Le millionnaire a renvoyé la nounou parce qu’elle laissait ses enfants jouer dans la boue… mais il a fini par découvrir la vérité. -phuongthao

Ces mots réveillèrent en Ethan une douleur qu’il préférait oublier : un souvenir fugace. La rigidité de l’enfance. L’absence de jeu. Sa mère, pour qui la moindre tache sur ses vêtements était une honte. Il repoussa ce souvenir et durcit son regard. « Tu es là pour suivre les instructions, pas pour philosopher.» Grace garda un ton calme, presque maternel. « Et tu es là pour être un père, pas seulement un soutien de famille. » Un instant, le temps sembla s’arrêter. Les enfants le regardaient d’un air curieux et confiant, comme s’ils attendaient de lui qu’il comprenne. Grace ne céda pas, ne s’excusa pas, et cela le troubla. Jamais aucune nounou n’avait osé le contredire. Il recula d’un pas, incapable de répondre. Le vent bruissa dans la cime des arbres et une goutte de boue tomba sur sa chaussure de cuir immaculée. Ethan baissa les yeux, puis les posa sur ses enfants, et une pulsation se fit sentir dans sa poitrine. Petite, maladroite, vivante : cette femme n’avait pas peur, et ce courage commençait à le gagner dangereusement.

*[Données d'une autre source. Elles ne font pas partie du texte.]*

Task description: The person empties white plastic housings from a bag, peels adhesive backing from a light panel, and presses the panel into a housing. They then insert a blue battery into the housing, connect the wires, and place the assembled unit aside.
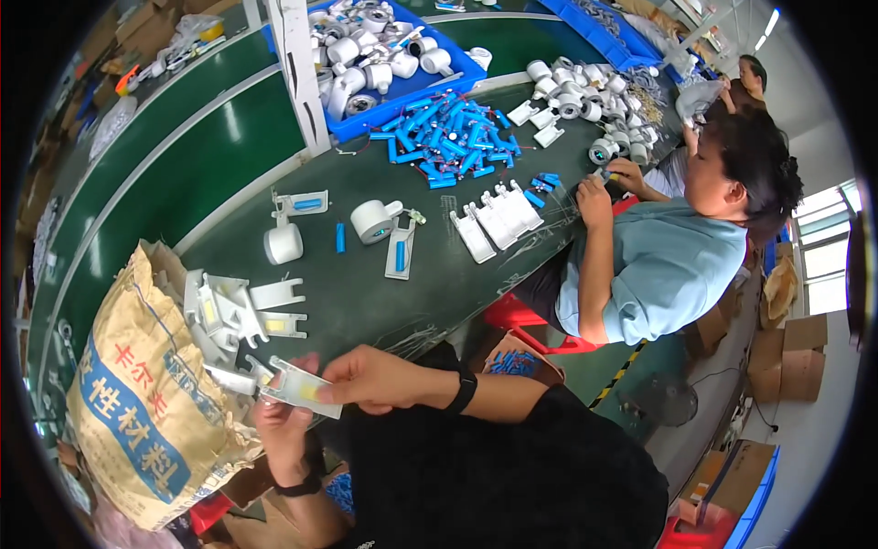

Ethan retourna à la maison avant que Grace n’ait pu dire un mot. Les rires des enfants résonnaient encore dans le jardin, se mêlant au clapotis lointain de la fontaine. Chaque rire était comme un miroir brisé reflétant ce qu’il n’avait jamais eu. Dans le couloir principal, ses pas résonnèrent sur le sol de marbre, un son froid et maîtrisé qui contrastait fortement avec la chaleur extérieure. Sur son chemin, il croisa de vieux portraits : celui de son père, austère et austère. L’expression de sa mère, sa posture impeccable, la famille Blackwood, figée par l’absence d’affection. Il s’arrêta devant une photo de lui à huit ans.

Le même regard figé, le même petit costume qu’elle exigeait désormais de ses fils, jouant comme s’il était destiné à des enfants sans avenir. La voix de sa mère résonna dans sa mémoire et, comme un réflexe programmé, Ethan réajusta sa veste, tentant de dissimuler son malaise. Dehors, un rire plus sonore le fit fermer les yeux. Le bonheur avait quelque chose de dangereux, une impression de perte de contrôle. Il avait passé sa vie à se protéger de lui. Quelques minutes plus tard, Grace se glissa discrètement par la porte de service. Propre, son uniforme encore humide, son expression sereine. « Monsieur Blackwood, » dit-elle doucement, « si je peux me permettre un mot. » Il ne répondit pas, levant simplement les yeux de la tablette qu’il faisait semblant de lire. « La discipline sans amour engendre la peur. » « La peur crée la distance, et la distance détruit les familles. » Ethan reposa lentement la tablette, la fixant en silence. « Je ne suis pas venu ici pour être analysé », répliqua-t-il sèchement. « Ce n’est qu’un travail, Grace. »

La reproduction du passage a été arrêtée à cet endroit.